In Bushworld, they struggle to keep church and state separate in Iraq as they increasingly merge the two in America.
You might think that "I have nothing to hide, so I have nothing to fear!" is a good recipe for a civil society, but the American founding fathers disagree with you. And I agree wit them.
Police power is ALWAYS abused. Always. That's why we need to be very careful when we extend that power.
Why yes, I AM a rocket scientist!
In fact it's utterly trivial to beat the cameras, and the criminals do it every day, in their *thousands* in the UK.
We have what can only be described as comprehensive coverage by CCTV and speed cameras here, including automatic numberplate recognition cameras for the congestion charging zone in London.
If you want to get round the cameras, simply copy down the numberplate of a car of similar make, model and colour, have a plate made and put it on yours.

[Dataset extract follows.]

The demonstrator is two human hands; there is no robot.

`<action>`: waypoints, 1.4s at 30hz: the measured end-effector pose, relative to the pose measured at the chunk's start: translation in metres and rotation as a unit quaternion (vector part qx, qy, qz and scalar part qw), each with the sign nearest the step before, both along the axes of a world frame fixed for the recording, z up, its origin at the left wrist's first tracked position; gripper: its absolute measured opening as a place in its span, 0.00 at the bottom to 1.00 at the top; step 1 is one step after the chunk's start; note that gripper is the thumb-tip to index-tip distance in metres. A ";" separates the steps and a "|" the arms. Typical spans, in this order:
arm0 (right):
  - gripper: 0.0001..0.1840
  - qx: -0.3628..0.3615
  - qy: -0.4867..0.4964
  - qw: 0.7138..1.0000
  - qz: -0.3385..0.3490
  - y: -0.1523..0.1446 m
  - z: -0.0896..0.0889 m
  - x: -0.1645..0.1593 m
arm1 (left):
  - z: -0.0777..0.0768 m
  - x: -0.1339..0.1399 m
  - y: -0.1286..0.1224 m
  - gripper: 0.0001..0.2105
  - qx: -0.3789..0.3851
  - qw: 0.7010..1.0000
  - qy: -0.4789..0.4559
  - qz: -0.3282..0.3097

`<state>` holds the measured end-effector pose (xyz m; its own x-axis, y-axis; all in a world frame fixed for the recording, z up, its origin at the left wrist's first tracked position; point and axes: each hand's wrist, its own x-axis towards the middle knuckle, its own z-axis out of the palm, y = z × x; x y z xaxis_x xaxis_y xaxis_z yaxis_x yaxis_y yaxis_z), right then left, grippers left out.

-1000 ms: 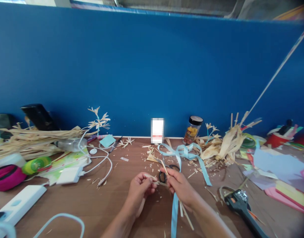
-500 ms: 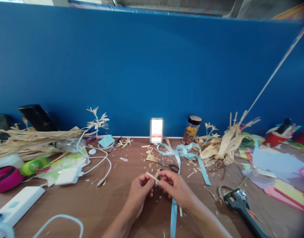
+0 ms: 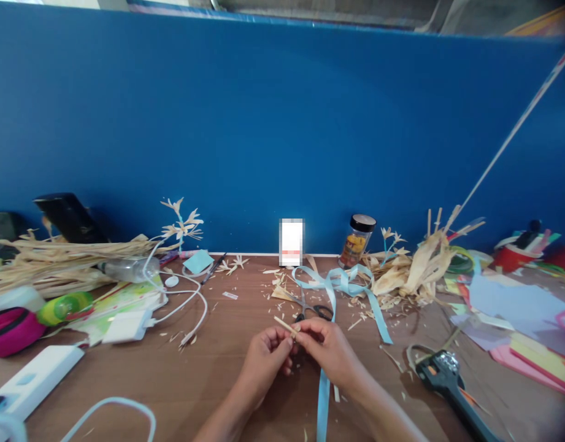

Simple.
Thousands of people in the UK are now automatically being issued invalid speeding tickets (and having their licenses removed) from cloned cars and are being charged for driving in London when they were never there. And it's up to you to prove your innocence because they have photos of "your" vehicle.
Static, automatic camera systems are useless, it needs police on the ground manually checking license plates and even that only catches a miniscule fraction of them.
Government of the people, by corporate executives, for corporate profits.
The point isn't to identify every innocent person who drives by. The point is to find a car bearing a known tag as soon as possible. There aren't many cops on the streets looking for that car, so this is all to the good. A license plate is, in fact, a method of ID, so this fits within your rather odd paramaters.
Or, do you think cops chasing criminals is just a cute little game?